§ **ASSIGNED TASK**
Look through the data below for the line with "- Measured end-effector" and the line with "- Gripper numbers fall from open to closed", then output those two and all lines in between, exactly as written.

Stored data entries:
BEGIN

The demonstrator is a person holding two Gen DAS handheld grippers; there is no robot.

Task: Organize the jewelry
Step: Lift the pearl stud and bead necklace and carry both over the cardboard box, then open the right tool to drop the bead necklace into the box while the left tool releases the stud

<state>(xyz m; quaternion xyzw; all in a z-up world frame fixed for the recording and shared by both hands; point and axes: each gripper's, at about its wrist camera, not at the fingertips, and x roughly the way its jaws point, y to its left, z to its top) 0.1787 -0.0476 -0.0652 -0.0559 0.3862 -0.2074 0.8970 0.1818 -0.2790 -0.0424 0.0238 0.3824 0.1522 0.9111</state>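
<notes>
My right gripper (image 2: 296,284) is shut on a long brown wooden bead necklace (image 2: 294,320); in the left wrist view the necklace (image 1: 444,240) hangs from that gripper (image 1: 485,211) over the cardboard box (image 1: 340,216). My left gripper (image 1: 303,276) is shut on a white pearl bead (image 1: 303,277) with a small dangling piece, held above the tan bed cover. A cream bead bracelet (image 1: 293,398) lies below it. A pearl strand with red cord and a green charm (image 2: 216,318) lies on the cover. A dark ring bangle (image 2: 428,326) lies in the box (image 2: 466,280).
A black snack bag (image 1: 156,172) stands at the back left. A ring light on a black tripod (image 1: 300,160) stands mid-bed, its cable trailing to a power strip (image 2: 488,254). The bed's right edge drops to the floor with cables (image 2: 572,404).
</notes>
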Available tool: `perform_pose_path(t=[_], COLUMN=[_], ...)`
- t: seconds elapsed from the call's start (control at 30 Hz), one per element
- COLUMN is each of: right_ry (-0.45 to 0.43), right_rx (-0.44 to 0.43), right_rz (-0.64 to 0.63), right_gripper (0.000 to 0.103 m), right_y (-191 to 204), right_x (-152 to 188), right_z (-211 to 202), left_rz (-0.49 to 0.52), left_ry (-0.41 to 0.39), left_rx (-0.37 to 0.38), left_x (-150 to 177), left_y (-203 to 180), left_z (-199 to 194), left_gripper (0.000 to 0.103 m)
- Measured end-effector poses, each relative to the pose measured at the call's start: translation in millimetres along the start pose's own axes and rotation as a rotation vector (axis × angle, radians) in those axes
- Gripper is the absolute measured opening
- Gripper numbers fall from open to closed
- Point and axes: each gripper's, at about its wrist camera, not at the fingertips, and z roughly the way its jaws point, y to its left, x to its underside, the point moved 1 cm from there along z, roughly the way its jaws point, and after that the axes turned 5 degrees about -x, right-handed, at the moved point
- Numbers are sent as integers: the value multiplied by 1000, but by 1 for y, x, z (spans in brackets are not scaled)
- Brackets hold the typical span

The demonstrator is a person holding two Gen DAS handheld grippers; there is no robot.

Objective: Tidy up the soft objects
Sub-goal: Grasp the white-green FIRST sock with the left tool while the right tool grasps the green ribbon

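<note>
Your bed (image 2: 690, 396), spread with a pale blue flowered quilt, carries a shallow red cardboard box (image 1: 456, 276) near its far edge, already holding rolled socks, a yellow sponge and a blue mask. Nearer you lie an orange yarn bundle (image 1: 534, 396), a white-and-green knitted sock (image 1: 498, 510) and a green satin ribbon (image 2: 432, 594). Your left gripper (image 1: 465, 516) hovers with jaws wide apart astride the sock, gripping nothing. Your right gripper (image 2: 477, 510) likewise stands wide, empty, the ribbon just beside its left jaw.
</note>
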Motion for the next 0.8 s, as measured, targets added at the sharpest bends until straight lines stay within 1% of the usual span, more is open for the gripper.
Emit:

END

§ **TASK RESULT**
- Measured end-effector poses, each relative to the pose measured at the call's start: translation in millimetres along the start pose's own axes and rotation as a rotation vector (axis × angle, radians) in those axes
- Gripper is the absolute measured opening
- Gripper numbers fall from open to closed

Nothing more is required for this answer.